• [WORK INSTRUCTION]
Scan the material below for every line with the string "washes", and copy those lines.

• [DATA SHOWN]
==============================

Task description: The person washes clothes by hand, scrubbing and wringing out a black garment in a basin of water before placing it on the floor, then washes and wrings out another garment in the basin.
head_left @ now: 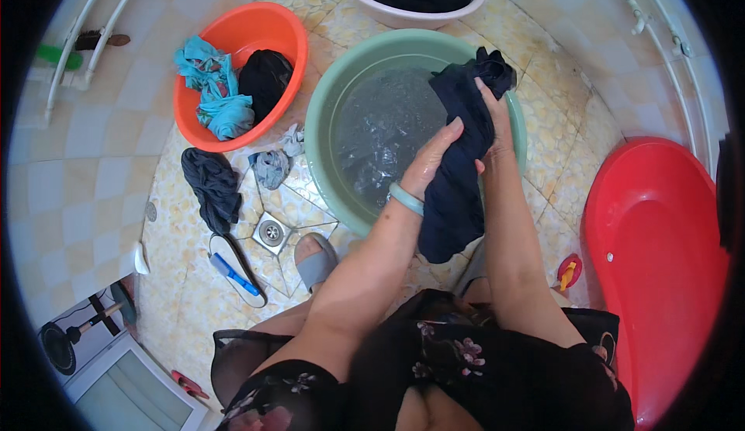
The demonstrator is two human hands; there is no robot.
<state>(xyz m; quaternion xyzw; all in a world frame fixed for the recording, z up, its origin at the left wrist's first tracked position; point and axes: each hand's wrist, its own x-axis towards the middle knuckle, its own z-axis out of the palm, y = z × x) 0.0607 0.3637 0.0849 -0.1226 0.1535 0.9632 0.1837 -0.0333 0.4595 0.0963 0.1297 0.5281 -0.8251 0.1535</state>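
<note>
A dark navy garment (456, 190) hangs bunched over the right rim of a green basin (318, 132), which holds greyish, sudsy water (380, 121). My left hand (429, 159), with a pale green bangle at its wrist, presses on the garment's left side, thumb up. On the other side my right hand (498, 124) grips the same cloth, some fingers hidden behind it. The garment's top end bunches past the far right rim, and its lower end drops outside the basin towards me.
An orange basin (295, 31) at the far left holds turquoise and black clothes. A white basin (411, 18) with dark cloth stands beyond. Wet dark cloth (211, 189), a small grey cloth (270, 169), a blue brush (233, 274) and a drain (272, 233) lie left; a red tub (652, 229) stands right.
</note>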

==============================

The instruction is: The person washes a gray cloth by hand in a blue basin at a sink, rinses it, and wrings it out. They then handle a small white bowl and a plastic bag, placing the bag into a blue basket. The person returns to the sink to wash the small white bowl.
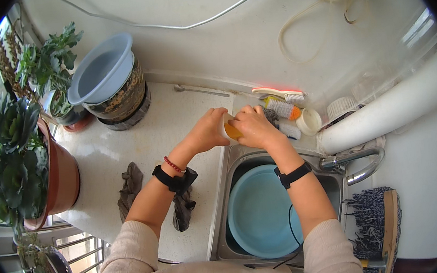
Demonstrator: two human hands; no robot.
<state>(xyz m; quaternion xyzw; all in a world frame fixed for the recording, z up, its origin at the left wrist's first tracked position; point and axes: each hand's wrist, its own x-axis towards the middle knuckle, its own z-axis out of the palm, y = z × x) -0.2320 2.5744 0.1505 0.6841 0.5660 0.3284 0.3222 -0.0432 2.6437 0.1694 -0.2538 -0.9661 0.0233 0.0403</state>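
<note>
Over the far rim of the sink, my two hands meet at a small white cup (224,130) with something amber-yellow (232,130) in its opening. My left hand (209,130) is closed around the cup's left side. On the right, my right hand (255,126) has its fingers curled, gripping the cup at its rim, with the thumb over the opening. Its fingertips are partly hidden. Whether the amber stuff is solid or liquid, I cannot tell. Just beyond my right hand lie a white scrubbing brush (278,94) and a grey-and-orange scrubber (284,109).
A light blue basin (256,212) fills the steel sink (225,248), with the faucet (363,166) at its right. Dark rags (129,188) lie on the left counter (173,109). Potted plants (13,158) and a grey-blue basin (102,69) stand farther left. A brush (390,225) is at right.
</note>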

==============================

• [ANSWER SPACE]
Task description: The person washes clothes by hand, scrubbing and wringing out a black garment in a basin of water before placing it on the floor, then washes and wrings out another garment in the basin.
The instruction is: The person washes a gray cloth by hand in a blue basin at a sink, rinses it, and wrings it out. They then handle a small white bowl and a plastic bag, placing the bag into a blue basket. The person returns to the sink to wash the small white bowl.

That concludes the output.